§ **Exercise instructions**:
Return only the number of lines in the records below where the string "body" shows up.

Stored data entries
______________________________

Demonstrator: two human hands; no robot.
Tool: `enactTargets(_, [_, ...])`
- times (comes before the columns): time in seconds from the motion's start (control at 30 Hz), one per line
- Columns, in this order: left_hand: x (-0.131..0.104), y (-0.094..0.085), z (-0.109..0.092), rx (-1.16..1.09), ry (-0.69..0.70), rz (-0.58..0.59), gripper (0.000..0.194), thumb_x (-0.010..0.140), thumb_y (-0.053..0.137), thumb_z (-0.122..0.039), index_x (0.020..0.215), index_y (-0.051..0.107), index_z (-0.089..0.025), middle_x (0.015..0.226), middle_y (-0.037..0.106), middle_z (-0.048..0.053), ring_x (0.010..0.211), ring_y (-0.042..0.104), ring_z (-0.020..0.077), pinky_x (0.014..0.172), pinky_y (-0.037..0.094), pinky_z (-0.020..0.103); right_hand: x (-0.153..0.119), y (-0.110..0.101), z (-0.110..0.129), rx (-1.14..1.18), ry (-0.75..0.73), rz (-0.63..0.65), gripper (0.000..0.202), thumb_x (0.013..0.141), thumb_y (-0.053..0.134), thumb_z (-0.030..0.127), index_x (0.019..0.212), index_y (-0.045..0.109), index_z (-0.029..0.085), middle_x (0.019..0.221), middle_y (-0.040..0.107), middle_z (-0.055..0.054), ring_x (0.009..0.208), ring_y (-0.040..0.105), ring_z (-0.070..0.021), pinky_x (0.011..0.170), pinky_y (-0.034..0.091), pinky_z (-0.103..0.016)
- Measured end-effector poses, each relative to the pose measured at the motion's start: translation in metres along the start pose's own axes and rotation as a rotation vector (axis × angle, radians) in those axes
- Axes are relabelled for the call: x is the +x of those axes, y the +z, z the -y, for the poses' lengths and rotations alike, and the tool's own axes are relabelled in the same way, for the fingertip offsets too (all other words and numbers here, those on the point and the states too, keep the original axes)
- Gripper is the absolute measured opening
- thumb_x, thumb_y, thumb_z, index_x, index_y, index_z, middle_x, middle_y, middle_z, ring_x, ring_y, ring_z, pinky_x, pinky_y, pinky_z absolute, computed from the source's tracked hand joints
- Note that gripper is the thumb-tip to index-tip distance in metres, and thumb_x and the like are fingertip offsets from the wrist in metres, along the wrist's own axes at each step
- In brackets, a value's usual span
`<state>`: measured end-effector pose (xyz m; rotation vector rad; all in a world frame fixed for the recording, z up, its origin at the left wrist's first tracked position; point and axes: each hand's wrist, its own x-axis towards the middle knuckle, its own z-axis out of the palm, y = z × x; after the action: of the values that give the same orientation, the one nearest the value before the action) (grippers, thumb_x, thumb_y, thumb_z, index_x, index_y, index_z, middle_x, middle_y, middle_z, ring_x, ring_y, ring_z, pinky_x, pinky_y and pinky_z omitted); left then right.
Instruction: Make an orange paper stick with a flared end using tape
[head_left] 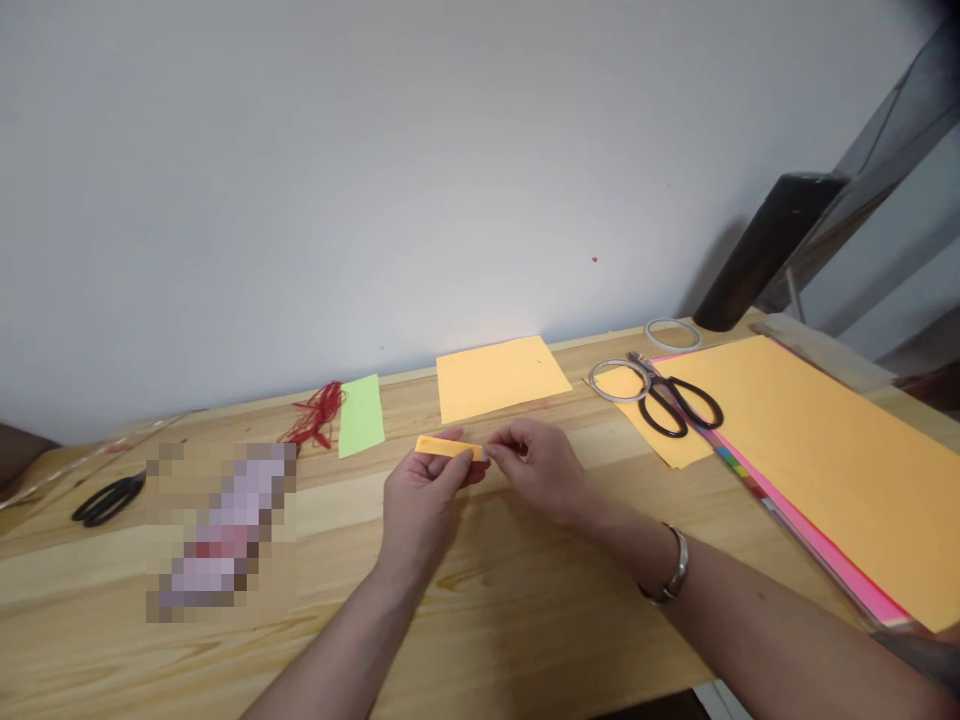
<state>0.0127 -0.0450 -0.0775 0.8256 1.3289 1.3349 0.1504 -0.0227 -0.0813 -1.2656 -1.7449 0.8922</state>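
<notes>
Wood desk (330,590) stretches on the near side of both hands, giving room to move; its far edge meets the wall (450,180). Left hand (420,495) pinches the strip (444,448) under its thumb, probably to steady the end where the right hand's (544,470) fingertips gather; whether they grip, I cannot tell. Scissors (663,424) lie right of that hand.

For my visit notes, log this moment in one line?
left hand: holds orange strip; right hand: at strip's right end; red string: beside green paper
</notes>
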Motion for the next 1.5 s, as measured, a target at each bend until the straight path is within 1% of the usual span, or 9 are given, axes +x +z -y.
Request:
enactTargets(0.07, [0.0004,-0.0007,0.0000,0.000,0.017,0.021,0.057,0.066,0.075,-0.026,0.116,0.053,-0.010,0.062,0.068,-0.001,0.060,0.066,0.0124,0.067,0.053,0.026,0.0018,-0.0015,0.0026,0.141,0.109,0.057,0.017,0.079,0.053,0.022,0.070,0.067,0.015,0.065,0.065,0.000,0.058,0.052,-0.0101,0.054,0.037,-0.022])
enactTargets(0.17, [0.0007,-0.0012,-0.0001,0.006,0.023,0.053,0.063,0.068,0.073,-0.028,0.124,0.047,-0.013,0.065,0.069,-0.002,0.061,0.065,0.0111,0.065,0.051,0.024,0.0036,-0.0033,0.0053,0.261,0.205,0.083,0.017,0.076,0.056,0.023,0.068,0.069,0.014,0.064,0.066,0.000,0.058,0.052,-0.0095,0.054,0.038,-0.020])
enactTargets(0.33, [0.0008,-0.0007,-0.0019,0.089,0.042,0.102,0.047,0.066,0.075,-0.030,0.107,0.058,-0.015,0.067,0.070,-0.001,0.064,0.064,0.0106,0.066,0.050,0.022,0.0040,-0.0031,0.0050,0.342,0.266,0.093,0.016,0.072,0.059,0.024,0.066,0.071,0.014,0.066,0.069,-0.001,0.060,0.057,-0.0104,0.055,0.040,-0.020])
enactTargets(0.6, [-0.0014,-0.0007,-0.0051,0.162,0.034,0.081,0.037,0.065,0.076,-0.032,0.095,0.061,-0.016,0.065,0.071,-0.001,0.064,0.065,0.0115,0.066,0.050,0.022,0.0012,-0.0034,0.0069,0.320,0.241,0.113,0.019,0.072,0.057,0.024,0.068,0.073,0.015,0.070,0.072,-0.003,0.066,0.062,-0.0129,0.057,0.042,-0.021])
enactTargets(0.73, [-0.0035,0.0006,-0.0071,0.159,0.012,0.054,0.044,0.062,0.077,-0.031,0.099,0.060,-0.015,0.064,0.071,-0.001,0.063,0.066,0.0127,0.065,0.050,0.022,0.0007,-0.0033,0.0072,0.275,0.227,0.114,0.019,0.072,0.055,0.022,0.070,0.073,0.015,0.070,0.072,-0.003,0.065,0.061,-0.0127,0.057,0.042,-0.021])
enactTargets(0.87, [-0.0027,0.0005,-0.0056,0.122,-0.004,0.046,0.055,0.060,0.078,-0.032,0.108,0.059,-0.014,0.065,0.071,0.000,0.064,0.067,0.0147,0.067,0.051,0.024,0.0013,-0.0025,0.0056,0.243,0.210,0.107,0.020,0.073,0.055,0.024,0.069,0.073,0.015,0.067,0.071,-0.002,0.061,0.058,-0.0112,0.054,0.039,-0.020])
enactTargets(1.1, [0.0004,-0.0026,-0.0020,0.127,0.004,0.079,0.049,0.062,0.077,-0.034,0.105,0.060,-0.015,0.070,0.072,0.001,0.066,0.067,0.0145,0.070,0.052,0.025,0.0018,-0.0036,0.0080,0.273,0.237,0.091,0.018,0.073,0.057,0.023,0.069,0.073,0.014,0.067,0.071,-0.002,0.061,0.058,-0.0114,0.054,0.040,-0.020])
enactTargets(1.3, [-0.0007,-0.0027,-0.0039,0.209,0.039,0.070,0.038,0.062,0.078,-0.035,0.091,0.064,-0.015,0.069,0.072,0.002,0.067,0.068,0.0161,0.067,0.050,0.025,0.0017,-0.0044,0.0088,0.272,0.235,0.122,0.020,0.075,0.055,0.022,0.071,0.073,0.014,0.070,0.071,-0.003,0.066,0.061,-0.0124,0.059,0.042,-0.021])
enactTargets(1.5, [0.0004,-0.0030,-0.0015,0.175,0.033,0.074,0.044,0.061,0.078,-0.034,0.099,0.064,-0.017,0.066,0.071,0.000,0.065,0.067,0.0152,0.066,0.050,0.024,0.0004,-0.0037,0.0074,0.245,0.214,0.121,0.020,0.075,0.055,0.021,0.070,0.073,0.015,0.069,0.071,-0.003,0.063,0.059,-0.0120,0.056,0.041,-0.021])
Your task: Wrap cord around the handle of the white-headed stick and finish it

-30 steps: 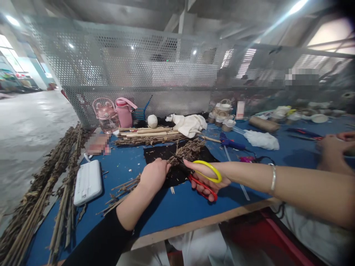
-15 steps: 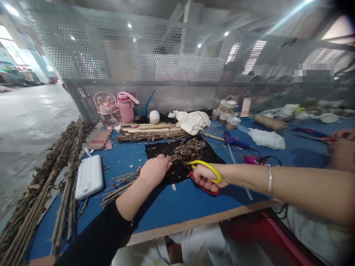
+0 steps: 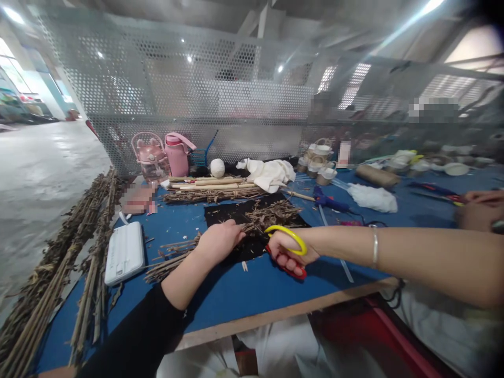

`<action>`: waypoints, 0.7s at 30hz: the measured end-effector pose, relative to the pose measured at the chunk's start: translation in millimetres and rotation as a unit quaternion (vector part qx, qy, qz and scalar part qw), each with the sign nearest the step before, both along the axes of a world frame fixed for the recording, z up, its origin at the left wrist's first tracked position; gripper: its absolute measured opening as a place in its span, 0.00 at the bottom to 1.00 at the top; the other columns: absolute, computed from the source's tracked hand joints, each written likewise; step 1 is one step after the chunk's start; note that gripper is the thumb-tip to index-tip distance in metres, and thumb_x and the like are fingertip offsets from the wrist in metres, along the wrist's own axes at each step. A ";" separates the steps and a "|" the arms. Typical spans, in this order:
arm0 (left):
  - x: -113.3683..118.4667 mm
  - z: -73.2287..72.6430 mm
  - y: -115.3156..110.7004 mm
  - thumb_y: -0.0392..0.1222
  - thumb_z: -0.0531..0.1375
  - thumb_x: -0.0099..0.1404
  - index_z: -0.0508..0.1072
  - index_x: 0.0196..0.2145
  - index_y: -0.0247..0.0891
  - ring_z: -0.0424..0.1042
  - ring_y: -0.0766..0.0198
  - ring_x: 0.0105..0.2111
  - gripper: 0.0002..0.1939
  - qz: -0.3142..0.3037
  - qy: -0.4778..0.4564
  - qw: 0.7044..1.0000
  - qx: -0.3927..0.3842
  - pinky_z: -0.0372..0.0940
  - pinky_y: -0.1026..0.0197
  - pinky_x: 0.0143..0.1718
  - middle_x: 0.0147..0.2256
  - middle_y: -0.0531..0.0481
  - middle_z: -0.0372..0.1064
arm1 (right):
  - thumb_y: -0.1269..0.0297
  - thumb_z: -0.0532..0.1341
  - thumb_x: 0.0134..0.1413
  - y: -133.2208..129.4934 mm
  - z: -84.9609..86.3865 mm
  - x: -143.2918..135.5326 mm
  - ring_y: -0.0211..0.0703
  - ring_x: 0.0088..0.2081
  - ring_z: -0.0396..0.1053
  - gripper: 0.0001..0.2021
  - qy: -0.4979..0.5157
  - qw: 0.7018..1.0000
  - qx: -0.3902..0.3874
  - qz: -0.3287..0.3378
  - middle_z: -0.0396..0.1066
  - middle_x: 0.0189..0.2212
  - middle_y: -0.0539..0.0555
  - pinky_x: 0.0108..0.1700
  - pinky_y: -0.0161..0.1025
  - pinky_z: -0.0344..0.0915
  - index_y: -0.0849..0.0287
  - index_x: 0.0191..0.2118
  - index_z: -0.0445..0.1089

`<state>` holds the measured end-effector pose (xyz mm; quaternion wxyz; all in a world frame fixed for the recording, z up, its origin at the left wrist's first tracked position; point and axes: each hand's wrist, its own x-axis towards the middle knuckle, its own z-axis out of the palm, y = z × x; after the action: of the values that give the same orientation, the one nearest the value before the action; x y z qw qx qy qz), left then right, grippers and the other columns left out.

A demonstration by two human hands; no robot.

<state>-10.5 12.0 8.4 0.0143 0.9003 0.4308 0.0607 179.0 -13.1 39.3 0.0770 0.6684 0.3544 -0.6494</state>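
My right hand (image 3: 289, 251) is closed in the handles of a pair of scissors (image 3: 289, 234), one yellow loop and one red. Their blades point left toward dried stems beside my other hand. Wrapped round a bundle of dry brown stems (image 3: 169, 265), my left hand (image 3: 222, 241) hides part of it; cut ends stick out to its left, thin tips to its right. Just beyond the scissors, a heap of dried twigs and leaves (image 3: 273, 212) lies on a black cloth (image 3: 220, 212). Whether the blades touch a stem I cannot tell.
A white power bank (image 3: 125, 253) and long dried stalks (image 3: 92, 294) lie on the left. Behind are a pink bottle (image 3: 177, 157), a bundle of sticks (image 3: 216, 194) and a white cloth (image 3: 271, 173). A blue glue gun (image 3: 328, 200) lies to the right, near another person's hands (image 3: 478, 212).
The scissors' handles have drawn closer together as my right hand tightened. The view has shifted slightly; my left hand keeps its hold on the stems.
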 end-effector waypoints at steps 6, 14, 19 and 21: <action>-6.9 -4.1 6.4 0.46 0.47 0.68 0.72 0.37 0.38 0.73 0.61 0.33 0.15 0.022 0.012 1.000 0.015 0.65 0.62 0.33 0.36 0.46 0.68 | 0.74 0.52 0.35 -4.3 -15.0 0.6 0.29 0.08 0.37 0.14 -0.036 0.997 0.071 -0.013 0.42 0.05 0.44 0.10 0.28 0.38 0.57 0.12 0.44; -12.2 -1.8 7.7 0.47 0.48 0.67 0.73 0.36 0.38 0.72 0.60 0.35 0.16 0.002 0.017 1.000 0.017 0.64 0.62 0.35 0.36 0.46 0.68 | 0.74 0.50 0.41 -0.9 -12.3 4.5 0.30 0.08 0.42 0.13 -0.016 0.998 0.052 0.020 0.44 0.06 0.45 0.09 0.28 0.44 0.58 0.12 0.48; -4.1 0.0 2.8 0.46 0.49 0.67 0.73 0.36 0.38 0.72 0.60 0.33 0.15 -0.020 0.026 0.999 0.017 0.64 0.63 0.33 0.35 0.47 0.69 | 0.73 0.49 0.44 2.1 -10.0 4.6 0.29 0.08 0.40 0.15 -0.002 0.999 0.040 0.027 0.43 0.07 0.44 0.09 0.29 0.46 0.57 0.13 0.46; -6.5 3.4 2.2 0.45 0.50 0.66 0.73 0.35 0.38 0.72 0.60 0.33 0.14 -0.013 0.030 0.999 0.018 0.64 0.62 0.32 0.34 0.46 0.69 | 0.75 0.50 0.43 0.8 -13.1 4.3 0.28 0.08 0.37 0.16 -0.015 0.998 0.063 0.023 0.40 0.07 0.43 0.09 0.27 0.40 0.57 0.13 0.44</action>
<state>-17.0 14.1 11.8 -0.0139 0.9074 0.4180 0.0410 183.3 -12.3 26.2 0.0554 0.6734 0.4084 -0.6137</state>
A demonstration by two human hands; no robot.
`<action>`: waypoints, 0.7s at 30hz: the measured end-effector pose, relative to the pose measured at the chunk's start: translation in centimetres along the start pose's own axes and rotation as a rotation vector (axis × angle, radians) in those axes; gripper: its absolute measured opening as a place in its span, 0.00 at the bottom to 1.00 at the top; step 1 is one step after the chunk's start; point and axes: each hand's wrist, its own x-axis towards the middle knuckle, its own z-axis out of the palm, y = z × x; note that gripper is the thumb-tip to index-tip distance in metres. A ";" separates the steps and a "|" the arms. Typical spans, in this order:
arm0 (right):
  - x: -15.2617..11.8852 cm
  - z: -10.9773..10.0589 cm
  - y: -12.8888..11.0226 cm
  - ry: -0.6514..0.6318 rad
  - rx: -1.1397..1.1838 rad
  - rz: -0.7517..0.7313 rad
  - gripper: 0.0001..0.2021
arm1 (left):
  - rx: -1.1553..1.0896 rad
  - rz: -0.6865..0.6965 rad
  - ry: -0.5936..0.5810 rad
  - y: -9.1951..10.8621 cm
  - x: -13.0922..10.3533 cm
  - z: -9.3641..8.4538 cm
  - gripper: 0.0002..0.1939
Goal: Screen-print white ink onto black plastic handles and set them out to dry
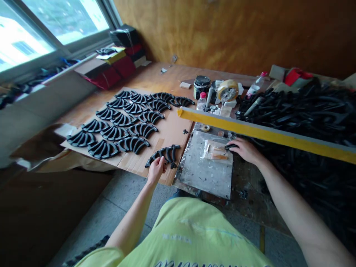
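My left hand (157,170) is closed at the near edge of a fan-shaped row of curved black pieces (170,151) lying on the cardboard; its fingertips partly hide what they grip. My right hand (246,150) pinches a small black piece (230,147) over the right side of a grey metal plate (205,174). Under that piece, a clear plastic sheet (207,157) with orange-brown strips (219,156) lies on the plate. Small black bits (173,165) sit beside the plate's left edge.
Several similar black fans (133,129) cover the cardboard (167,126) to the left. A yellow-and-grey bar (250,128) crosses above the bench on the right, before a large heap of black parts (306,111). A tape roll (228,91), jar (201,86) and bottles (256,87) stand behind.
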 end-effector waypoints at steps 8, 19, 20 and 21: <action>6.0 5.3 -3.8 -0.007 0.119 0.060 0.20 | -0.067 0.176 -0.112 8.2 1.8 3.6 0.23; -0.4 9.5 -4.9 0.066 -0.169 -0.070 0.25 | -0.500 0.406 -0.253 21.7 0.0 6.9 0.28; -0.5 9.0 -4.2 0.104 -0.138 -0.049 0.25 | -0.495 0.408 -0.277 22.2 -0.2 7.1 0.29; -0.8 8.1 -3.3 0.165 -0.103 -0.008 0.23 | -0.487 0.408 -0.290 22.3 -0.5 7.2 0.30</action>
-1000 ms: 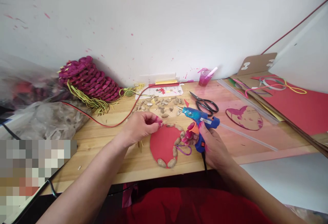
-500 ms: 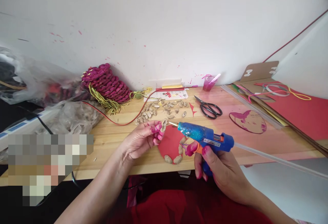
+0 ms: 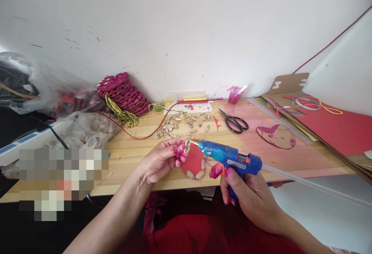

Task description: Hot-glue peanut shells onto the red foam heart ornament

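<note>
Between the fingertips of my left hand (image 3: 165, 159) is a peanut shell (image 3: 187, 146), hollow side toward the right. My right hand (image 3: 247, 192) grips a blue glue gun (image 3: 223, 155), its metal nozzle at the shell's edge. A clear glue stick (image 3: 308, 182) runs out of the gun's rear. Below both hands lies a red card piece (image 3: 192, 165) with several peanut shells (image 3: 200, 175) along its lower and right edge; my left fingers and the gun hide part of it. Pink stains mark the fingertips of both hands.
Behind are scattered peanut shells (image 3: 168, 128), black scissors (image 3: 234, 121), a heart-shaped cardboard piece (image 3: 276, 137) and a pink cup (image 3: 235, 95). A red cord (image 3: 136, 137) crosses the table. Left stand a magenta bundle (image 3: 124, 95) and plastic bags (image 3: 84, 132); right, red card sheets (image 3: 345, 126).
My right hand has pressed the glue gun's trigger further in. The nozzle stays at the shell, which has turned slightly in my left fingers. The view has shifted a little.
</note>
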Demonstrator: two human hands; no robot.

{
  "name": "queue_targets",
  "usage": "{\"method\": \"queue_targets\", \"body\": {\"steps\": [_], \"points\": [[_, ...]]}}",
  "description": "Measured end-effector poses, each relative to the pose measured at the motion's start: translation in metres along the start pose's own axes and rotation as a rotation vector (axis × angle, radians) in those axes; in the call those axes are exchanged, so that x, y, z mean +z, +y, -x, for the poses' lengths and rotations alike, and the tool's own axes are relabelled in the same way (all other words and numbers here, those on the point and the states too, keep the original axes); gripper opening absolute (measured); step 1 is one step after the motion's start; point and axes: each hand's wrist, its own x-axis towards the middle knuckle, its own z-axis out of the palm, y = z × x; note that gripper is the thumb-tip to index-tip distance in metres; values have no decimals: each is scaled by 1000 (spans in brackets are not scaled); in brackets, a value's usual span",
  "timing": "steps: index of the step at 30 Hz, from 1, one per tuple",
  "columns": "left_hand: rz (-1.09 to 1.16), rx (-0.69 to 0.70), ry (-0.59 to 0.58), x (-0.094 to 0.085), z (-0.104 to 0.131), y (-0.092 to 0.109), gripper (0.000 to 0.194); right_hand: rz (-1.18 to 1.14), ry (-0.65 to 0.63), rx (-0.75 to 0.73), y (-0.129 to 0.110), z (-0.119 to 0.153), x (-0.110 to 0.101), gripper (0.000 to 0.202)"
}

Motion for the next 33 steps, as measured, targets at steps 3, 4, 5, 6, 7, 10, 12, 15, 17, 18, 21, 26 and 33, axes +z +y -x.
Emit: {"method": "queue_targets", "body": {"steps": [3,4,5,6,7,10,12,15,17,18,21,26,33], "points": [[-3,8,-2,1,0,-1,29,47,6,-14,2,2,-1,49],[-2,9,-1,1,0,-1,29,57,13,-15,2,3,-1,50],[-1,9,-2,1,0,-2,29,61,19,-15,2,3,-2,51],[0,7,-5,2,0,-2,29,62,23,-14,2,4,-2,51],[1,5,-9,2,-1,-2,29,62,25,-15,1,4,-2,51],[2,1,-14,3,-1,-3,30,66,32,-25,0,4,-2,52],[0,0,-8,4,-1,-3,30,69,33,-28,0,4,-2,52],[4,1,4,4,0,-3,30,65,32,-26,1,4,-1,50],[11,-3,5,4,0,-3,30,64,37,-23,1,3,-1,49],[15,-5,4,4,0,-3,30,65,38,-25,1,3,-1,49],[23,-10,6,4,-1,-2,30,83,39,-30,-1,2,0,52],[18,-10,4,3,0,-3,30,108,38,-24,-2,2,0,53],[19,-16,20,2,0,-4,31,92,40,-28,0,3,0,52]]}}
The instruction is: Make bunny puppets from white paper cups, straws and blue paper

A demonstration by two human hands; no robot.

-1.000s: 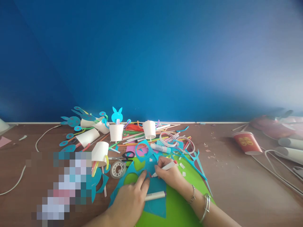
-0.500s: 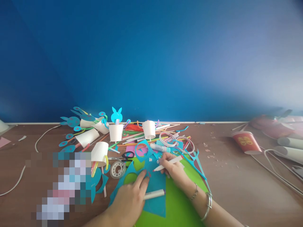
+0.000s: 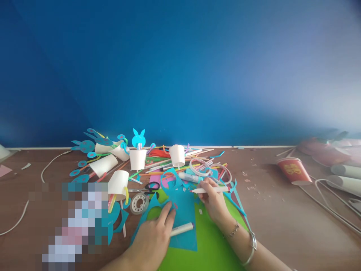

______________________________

§ **Finished exercise**:
2